═══ Data under study

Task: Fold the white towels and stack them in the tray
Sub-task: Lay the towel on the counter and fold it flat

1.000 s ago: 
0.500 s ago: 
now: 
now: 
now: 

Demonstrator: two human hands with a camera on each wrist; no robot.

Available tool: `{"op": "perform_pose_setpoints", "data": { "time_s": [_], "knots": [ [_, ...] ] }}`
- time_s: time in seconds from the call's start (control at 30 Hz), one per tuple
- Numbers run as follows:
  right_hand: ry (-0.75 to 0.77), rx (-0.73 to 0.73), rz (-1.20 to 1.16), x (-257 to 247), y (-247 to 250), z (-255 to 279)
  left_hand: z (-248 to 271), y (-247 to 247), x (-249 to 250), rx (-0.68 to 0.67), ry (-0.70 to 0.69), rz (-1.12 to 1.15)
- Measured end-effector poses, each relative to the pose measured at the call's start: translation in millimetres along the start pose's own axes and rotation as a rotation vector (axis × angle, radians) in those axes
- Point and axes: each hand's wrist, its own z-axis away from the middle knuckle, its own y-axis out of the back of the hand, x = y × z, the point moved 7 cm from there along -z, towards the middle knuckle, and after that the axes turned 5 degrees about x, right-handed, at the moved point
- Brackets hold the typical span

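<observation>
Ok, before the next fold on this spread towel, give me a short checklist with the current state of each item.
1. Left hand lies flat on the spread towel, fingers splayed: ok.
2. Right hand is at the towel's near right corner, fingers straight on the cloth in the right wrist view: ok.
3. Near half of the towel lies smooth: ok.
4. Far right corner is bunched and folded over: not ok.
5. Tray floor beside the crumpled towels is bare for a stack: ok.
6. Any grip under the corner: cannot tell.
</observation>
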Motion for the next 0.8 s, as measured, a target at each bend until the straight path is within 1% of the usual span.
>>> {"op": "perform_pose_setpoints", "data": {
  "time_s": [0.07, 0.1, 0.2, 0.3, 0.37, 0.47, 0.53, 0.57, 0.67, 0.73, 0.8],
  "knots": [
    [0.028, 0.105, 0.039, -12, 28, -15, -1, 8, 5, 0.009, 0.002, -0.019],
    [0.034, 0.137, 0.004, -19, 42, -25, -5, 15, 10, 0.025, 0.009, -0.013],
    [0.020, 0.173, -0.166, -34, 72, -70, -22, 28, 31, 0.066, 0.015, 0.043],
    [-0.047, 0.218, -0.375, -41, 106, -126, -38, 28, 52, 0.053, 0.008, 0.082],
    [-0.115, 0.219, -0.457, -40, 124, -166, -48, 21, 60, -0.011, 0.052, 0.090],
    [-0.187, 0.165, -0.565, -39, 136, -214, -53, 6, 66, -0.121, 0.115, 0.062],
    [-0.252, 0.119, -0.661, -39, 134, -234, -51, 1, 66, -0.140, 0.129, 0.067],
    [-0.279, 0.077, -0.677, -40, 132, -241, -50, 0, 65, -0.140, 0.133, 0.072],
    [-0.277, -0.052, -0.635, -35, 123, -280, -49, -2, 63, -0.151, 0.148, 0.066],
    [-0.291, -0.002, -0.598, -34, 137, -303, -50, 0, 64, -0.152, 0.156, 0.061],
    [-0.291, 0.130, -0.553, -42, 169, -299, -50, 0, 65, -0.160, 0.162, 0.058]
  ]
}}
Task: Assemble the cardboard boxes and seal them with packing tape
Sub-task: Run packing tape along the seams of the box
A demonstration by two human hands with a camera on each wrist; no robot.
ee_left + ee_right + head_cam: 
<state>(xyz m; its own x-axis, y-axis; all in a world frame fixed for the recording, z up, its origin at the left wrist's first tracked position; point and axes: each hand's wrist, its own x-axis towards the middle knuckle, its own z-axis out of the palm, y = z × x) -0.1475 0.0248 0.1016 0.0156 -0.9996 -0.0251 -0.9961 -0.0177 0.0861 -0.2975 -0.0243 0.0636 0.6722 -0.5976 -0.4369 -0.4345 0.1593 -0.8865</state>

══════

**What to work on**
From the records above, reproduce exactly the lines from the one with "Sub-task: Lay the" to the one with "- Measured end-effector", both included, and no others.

**Written response**
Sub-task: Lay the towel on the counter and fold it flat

1.000 s ago: 
0.500 s ago: 
now: 
now: 
now: 

Demonstrator: two human hands with a camera on each wrist; no robot.

Available tool: `{"op": "perform_pose_setpoints", "data": { "time_s": [_], "knots": [ [_, ...] ] }}`
- time_s: time in seconds from the call's start (control at 30 Hz), one per tuple
- Numbers run as follows:
  right_hand: ry (-0.75 to 0.77), rx (-0.73 to 0.73), rz (-1.20 to 1.16), x (-257 to 247), y (-247 to 250), z (-255 to 279)
  left_hand: z (-248 to 271), y (-247 to 247), x (-249 to 250), rx (-0.68 to 0.67), ry (-0.70 to 0.69), rz (-1.12 to 1.15)
- Measured end-effector poses, each relative to the pose measured at the call's start: translation in millimetres along the start pose's own axes and rotation as a rotation vector (axis × angle, radians) in those axes

No part of the exercise remains open.